The other evening a friend told me that she feels vulnerable now that she is in her seventies and is reluctant to get on her bicycle. I feel more vulnerable about getting on my bike than I used to – but that’s not because of my age – it’s because of a few other reasons. One is the heavy truck traffic in New York streets, where you have to look out for double-parked trucks, turning trucks, big trucks that can’t see cyclists in their rear view mirror. After reading about a fatal accident occurring near me to a 68-year-old woman when the driver of a postal truck didn’t see her, I have confined my cycling mostly to the wonderful bike path five minutes from my home along the Hudson River.
Here there are no trucks, no cars, no motorcycles. But there are dog-walkers whose dog is at one end of a long leash and whose walker is at the other end, so the two of them straddle the path. There are runners who dash out onto the bike lane without looking to see who’s coming, and who caused one young boy I witnessed falling off his bike as he swerved to avoid the heedless runner. There are cyclists who pedal in the walkers’ lane and walkers who wander into the cyclists’ lane. There are downed tree branches and puddles hiding dips in the road on the morning after a storm. And then there’s the yuck factor – like yesterday morning, when I was careful to avoid the two dead rats on the path and the steaming pile of dog poop.
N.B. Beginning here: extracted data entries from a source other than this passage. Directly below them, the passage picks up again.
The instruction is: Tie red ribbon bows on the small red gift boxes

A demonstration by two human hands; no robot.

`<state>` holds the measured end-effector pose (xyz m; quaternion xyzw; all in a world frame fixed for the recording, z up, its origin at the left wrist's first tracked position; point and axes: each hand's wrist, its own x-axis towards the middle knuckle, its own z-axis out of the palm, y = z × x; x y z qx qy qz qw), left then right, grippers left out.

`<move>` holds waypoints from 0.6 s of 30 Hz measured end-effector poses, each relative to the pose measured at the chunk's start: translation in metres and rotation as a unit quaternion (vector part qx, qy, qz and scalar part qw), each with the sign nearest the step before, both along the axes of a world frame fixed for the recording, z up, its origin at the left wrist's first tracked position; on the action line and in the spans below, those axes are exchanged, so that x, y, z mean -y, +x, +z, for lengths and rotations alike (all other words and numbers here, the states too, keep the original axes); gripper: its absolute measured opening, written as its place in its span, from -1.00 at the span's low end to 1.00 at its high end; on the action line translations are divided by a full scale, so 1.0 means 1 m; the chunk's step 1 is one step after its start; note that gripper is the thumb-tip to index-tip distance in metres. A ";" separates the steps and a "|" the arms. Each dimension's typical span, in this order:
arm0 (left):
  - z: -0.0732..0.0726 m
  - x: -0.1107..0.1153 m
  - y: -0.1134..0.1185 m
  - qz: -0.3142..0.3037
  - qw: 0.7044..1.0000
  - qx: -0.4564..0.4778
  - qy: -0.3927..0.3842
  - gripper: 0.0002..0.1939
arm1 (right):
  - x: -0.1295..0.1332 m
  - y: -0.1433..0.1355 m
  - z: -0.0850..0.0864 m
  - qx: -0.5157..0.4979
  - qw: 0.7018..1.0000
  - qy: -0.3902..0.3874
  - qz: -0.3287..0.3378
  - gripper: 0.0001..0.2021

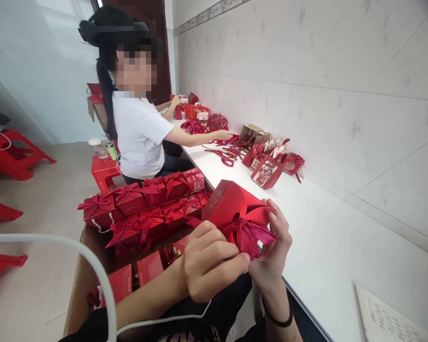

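Note:
A red gift box (224, 202) with a gold emblem is held up in front of me, tilted, above the edge of the table. A crimson ribbon (251, 235) is tied in a bow at its near end. My left hand (212, 261) is closed against the bow, thumb and forefinger pinching the ribbon. My right hand (276, 244) wraps the box's right side, fingers at the folded flap and palm behind the bow. Below and left, a cardboard carton (77, 280) contains rows of similar red boxes (128, 199) with ribbons.
A white table (328, 223) runs along the tiled wall. On it are several red gift bags (267, 171), loose ribbons (226, 154) and a red basket (196, 112). A co-worker (139, 128) sits beyond the carton. A white cable (92, 259) crosses the lower left; red stools (17, 152) stand on the floor.

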<state>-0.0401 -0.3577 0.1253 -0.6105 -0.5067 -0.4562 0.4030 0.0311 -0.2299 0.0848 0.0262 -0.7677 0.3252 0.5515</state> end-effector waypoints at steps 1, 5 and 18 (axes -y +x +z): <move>0.000 0.000 0.000 -0.001 1.000 0.001 -0.001 -0.92 | 0.000 0.000 0.000 0.002 1.000 -0.002 -0.001 -0.33; 0.001 0.000 0.000 -0.008 1.000 -0.002 0.005 -0.92 | 0.001 0.001 0.001 0.012 1.000 -0.001 -0.009 -0.34; 0.000 0.001 0.000 0.038 0.999 0.009 0.023 -0.96 | -0.001 0.000 -0.004 -0.003 1.000 -0.002 0.014 -0.32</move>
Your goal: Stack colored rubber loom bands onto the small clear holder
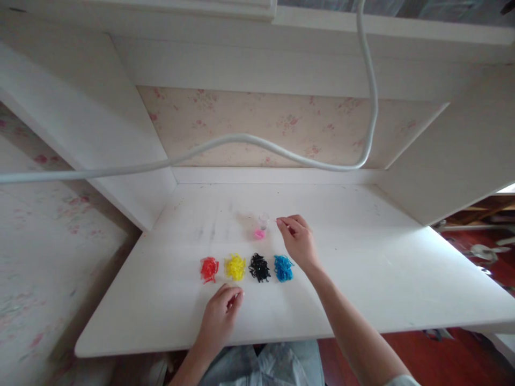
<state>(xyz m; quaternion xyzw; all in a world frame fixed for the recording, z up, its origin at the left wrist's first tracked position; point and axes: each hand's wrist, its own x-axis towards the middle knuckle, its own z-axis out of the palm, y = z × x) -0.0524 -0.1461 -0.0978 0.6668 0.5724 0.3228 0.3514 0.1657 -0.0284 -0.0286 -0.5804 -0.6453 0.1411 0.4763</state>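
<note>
Four piles of small rubber bands lie in a row on the white desk: red (209, 269), yellow (235, 267), black (259, 267) and blue (284, 268). Behind them is a small clear cup (264, 220), with a pink clump (259, 234) at its near side; whether the clump is inside it I cannot tell. My right hand (296, 238) is just right of the cup, thumb and forefinger pinched on a thin pinkish band. Nearer to me, below the yellow pile, my left hand (223, 308) rests with curled fingers; anything inside them is hidden.
A thick white cable (241, 138) hangs across the view above the desk (374, 268). White side panels (438, 145) and a floral-papered back wall (281, 126) enclose the far part. The desk's front edge runs close to my lap.
</note>
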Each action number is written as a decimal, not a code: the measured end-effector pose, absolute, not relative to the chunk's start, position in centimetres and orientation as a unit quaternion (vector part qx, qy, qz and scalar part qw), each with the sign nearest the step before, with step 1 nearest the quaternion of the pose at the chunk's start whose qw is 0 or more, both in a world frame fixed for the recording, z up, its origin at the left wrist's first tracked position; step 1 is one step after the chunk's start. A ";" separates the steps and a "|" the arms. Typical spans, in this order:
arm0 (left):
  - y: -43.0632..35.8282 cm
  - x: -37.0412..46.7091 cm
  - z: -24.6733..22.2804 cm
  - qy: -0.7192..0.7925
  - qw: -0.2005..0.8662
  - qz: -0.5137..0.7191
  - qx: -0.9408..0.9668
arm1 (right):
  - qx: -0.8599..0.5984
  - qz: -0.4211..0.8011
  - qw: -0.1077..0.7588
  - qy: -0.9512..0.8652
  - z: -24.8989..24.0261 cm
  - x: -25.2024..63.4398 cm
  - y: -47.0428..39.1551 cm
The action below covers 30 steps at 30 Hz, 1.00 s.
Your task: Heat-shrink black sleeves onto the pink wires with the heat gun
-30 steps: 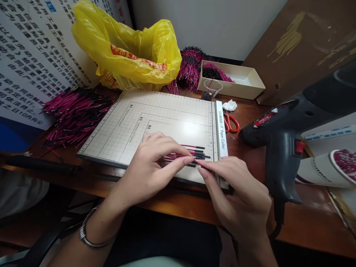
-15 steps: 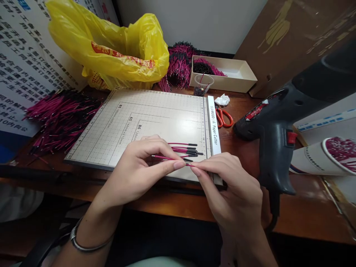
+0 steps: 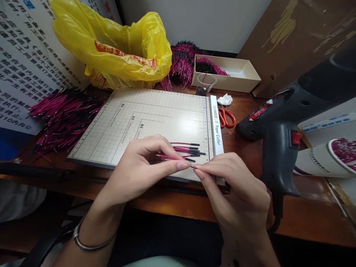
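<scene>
My left hand (image 3: 150, 167) pinches at the near edge of the paper cutter board (image 3: 164, 100), its thumb and forefinger pressed together; what lies between them is too small to make out. Facing it, my right hand (image 3: 233, 185) grips a thin pink wire (image 3: 194, 167) between thumb and forefinger, its short tip pointing at the left fingertips. Several pink wires with black sleeves (image 3: 191, 150) lie on the board just beyond the fingers, partly hidden by my left hand.
Heaped wires (image 3: 63, 118) lie left of the board, below a yellow bag (image 3: 133, 59). Behind are a wire-filled box (image 3: 239, 79) and plastic cup (image 3: 205, 83). Orange-handled scissors (image 3: 229, 118), a heat gun (image 3: 278, 148) and a paper cup (image 3: 314, 159) stand or lie on the right.
The view has shifted slightly, moving the scene to the right. A small gap now shows between the two hands' fingertips, with the pink wire tip visible at my right fingers.
</scene>
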State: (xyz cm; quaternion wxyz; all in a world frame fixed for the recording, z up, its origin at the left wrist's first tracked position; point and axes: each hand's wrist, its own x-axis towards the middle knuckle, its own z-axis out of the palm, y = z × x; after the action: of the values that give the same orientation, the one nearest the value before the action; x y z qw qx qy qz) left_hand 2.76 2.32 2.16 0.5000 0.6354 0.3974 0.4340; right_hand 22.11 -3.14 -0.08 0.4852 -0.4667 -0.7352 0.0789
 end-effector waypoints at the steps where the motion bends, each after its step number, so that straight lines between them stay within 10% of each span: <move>1: 2.3 2.8 2.2 0.400 0.504 0.439 0.627 | -0.466 0.080 0.486 -0.735 0.0 22.1 -3.2; 30: 2.2 3.3 2.2 0.420 0.502 0.435 0.618 | -0.474 0.093 0.466 -0.741 0.0 22.3 -3.2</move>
State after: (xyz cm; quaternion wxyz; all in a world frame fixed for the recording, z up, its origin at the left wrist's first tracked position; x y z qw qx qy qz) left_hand 3.27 2.23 2.22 0.5022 0.6179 0.4202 0.4352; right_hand 22.28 -3.18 -0.02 0.4664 -0.4742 -0.7409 0.0932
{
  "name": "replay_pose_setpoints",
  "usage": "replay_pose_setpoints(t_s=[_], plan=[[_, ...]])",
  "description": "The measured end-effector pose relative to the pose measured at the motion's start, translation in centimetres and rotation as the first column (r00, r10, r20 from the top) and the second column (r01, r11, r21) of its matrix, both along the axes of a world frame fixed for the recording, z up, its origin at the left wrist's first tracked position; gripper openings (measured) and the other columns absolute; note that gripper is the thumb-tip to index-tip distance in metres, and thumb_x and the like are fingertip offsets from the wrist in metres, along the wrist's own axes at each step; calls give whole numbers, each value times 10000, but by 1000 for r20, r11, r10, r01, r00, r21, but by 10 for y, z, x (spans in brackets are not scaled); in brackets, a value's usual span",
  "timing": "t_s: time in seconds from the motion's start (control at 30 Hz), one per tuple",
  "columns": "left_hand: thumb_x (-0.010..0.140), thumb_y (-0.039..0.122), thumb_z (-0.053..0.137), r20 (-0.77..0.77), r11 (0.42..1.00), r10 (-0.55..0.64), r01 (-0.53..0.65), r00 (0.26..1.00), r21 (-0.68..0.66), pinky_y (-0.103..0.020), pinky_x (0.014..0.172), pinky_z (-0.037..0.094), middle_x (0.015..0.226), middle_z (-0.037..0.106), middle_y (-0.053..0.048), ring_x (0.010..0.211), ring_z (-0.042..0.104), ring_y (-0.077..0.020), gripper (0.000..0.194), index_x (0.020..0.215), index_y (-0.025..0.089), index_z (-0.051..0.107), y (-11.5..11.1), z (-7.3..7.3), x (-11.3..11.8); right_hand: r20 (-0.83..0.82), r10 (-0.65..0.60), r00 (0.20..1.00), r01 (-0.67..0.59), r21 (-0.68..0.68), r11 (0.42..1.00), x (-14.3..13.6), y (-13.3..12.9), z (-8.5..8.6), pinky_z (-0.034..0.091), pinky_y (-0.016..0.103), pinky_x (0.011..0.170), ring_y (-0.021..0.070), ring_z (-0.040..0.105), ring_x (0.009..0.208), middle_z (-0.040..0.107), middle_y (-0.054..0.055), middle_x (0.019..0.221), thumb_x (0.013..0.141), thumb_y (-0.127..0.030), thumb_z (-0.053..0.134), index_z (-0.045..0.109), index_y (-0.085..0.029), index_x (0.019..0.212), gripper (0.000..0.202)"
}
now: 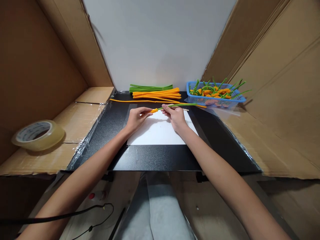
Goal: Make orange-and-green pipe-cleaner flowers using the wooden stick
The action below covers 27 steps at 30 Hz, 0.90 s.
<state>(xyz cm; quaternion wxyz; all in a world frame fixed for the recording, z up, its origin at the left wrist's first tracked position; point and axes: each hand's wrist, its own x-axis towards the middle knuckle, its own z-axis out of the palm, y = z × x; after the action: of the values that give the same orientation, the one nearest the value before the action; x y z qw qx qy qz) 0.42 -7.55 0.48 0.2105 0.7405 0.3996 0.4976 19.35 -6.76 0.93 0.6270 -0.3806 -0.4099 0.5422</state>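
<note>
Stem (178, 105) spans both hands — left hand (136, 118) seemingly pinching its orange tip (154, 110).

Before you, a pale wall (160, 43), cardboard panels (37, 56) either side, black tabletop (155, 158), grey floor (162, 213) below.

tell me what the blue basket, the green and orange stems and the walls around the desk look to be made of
The blue lattice basket looks like moulded plastic, going by its even mesh and slight sheen. The green stem with an orange end, held by the left hand and right hand, looks like a fuzzy, matt pipe cleaner, probably wire inside. The brown side walls look like matt corrugated cardboard.
</note>
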Motion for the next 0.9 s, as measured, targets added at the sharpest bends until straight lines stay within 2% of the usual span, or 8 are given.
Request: replay_pose_setpoints(t_s=[0.3,0.5,0.67,0.8,0.87,0.9], plan=[[831,297,730,-40,999,-42,43,998,25,-271,726,562,933,786,-87,797,729,-184,205,975,159,778,1,-3,1,57,118,991,-118,2,993,-11,-4,-7,445,235,576,101,577,585,691,24,644,556,-423,902,737,-145,739,371],[824,323,736,-22,1000,-11,12,1000,22,-269,712,563,938,787,-88,784,727,-183,229,973,153,775,3,-5,-1,44,21,999,-22,14,1000,-4,-1,-5,434,231,565,93,561,581,682,16,664,576,-439,891,709,-161,727,365],[845,334,708,-74,999,-21,23,997,33,-276,732,551,947,783,-85,800,720,-184,228,975,157,768,3,-2,-1,70,72,995,-73,15,997,-8,-2,-6,429,228,549,92,553,568,678,24,644,561,-463,897,708,-148,690,390],[824,406,722,-234,997,47,-30,971,77,-296,795,526,991,770,-73,874,702,-200,355,1108,194,736,7,3,-13,8,-59,998,59,-40,997,4,4,-3,448,215,546,87,550,575,663,8,645,550,-456,912,674,-163,666,395],[776,409,760,-312,993,110,-94,944,65,-293,762,508,957,768,-72,853,688,-213,366,1079,205,749,12,2,-21,-50,-137,989,132,-97,986,13,8,-1,453,205,531,85,555,575,660,4,647,560,-436,916,652,-170,660,388],[762,390,767,-331,992,126,-117,935,45,-285,728,496,918,768,-73,814,681,-212,311,1011,204,770,15,0,-25,-73,-161,984,151,-124,981,17,10,-1,452,199,523,83,560,574,661,5,649,571,-421,915,650,-169,670,379]])
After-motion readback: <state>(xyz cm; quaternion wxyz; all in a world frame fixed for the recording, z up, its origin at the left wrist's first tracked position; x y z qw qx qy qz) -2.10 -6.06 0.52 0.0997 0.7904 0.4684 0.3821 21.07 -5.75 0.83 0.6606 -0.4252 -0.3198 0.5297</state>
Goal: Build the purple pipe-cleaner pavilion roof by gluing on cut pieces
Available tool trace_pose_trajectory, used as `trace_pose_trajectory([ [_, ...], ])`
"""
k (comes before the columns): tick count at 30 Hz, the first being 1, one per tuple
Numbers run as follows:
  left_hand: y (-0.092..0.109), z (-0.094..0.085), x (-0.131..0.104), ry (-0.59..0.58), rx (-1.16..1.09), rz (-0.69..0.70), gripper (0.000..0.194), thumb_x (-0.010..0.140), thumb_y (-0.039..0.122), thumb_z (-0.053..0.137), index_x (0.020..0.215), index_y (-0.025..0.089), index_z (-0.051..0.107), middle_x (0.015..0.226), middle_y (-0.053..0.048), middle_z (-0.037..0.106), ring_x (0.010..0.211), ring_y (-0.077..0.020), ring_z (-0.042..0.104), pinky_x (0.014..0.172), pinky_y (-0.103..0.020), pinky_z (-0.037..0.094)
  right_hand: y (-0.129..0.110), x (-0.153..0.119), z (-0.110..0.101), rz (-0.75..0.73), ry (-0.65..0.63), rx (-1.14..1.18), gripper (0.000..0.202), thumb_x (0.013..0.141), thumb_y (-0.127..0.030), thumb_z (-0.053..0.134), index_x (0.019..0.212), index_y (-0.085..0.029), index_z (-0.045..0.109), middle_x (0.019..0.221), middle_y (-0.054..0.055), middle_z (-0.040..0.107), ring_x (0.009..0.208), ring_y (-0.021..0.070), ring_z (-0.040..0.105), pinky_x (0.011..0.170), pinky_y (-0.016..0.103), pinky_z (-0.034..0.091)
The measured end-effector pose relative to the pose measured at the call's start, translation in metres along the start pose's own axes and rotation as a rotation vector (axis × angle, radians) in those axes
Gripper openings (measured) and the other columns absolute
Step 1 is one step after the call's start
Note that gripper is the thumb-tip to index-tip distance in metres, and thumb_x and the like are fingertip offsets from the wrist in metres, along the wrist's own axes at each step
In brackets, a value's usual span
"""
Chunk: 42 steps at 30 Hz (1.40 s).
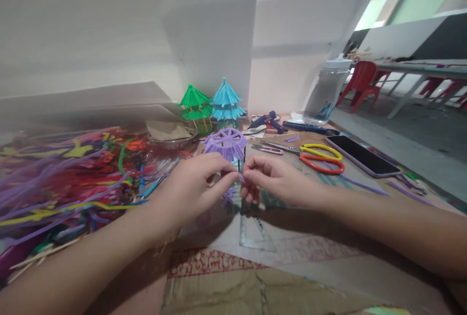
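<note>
Above the middle of the work sheet, my left hand [204,179] and my right hand [262,176] meet fingertip to fingertip, both closed in a pinch. Between them shows a short purple pipe cleaner piece [241,177], mostly hidden by the fingers. Just behind stands a small purple pavilion frame [228,143] with a spoked top and dark posts. A few crossed purple pieces [228,197] lie below my left fingers. Under my hands is a clear set square [255,235]. Farther back stand a green tiered pavilion [196,108] and a blue one [225,103].
Pipe cleaners of many colours [65,179] heap up on the left. To the right lie scissors with yellow and red handles [321,158], a phone [361,154], a glue gun [266,122] and a dark cutter [310,127]. A clear water jug [326,94] stands behind them.
</note>
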<state>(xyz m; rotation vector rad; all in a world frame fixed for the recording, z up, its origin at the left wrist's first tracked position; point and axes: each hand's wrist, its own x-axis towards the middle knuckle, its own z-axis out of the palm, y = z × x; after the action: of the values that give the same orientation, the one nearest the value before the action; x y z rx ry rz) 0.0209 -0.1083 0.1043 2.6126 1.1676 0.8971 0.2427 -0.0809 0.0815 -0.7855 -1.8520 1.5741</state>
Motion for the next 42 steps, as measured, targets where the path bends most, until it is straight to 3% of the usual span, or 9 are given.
trace_pose_trajectory([
  [4,0.001,-0.001,0.000,0.025,-0.032,-0.036,0.021,0.098,0.030,0.056,0.088,0.022,0.072,0.084,-0.002,0.073,0.076,-0.0153,0.063,0.067,-0.026,0.045,0.000,0.001,-0.006,-0.069,0.064,-0.079,0.044,0.094,-0.062,0.058,0.086,-0.019,0.061,0.078,0.003,0.071,0.065,0.0119,0.065,0.064,0.027,0.055],
  [8,0.002,0.005,-0.001,0.043,-0.017,-0.007,0.023,0.098,0.032,0.056,0.086,0.022,0.072,0.081,-0.002,0.073,0.074,-0.0149,0.064,0.063,-0.025,0.043,0.001,0.002,0.001,-0.027,0.054,-0.079,0.032,0.085,-0.051,0.074,0.093,-0.021,0.065,0.071,-0.003,0.066,0.061,0.0111,0.060,0.062,0.026,0.052],
  [12,0.004,0.005,-0.001,0.064,-0.013,0.014,0.024,0.097,0.030,0.055,0.081,0.021,0.070,0.077,-0.001,0.071,0.070,-0.0136,0.062,0.061,-0.025,0.041,-0.001,0.000,0.004,-0.003,0.039,-0.126,0.027,0.088,-0.046,0.068,0.083,-0.020,0.062,0.068,-0.003,0.064,0.060,0.0106,0.057,0.059,0.024,0.048],
  [16,0.004,-0.005,0.001,0.155,-0.046,-0.078,0.022,0.094,0.031,0.057,0.078,0.020,0.067,0.072,0.000,0.066,0.065,-0.0128,0.056,0.059,-0.024,0.040,-0.006,-0.003,-0.006,0.024,-0.027,-0.401,0.020,0.093,-0.036,0.059,0.080,-0.021,0.059,0.066,-0.003,0.061,0.060,0.0115,0.055,0.057,0.024,0.042],
  [21,0.000,-0.010,0.005,0.178,-0.169,-0.153,0.022,0.093,0.035,0.059,0.079,0.020,0.069,0.072,-0.001,0.066,0.066,-0.0138,0.057,0.060,-0.025,0.043,-0.014,-0.004,-0.019,-0.143,0.044,-0.722,0.046,0.097,-0.043,0.052,0.058,-0.021,0.042,0.056,-0.005,0.037,0.054,0.0101,0.035,0.051,0.026,0.026],
  [24,-0.001,-0.007,0.006,0.157,-0.182,-0.121,0.021,0.092,0.034,0.062,0.079,0.021,0.070,0.075,-0.001,0.069,0.069,-0.0142,0.059,0.062,-0.025,0.045,-0.021,-0.008,-0.019,-0.231,0.125,-0.630,0.025,0.095,-0.043,0.060,0.086,-0.021,0.065,0.069,-0.003,0.055,0.064,0.0126,0.050,0.058,0.026,0.039],
  [27,-0.001,-0.005,0.005,0.144,-0.168,-0.052,0.016,0.093,0.030,0.064,0.081,0.022,0.073,0.077,0.000,0.070,0.071,-0.0138,0.061,0.066,-0.026,0.046,-0.026,-0.011,-0.014,-0.311,0.216,-0.602,0.025,0.094,-0.039,0.062,0.112,-0.022,0.069,0.087,0.002,0.067,0.077,0.0157,0.060,0.068,0.028,0.046],
  [37,-0.001,0.007,-0.001,0.115,-0.134,0.063,0.008,0.094,0.021,0.068,0.089,0.022,0.074,0.081,0.001,0.071,0.073,-0.0118,0.062,0.070,-0.024,0.047,-0.016,-0.001,0.001,-0.109,0.104,-0.253,0.012,0.087,-0.032,0.067,0.083,-0.020,0.067,0.072,-0.002,0.063,0.065,0.0120,0.056,0.063,0.026,0.045],
  [42,0.000,0.005,-0.001,0.096,-0.115,0.039,0.009,0.096,0.024,0.065,0.090,0.022,0.072,0.084,0.001,0.071,0.075,-0.0121,0.061,0.068,-0.024,0.045,-0.008,0.004,-0.012,-0.178,0.191,-0.090,0.023,0.087,-0.040,0.069,0.082,-0.019,0.059,0.070,-0.002,0.061,0.063,0.0117,0.056,0.063,0.027,0.047],
])
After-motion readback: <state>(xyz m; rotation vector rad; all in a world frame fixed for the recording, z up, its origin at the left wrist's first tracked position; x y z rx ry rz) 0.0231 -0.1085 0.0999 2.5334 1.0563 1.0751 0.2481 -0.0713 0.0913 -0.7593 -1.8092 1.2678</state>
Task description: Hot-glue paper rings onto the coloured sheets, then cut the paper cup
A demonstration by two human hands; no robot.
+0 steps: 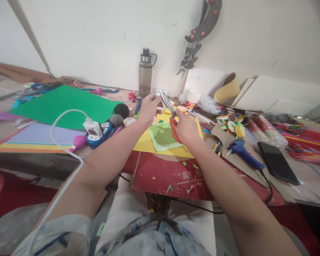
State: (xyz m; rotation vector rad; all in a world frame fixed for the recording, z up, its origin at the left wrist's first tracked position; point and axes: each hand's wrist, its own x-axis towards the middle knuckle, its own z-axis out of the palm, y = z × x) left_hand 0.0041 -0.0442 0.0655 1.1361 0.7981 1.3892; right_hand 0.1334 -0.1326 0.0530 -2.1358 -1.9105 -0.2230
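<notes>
My right hand is closed round the red handles of a pair of scissors, whose metal blades point up and to the left. At the blade tips, my left hand pinches a small whitish piece, too small to make out clearly. Below both hands lies a light green sheet on top of a yellow sheet. A red board underneath carries several small green scraps.
On the left are a large green sheet, stacked coloured paper and a power strip with a white cable. A bottle stands by the wall. At right lie a blue glue gun, a phone and pipe cleaners.
</notes>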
But lest I sound like I’m complaining, I have to hurry to say that I love the bike path. I love getting out there early in the morning, seeing the swiftly flowing currents of the river, the buildings on the New Jersey side across from me, the majestic George Washington Bridge ahead of me, the clouds forming patterns above me. I’m lucky to have access to it so close to my home, and I make the most of it all spring, summer, and fall until I bring my bike indoors for another season.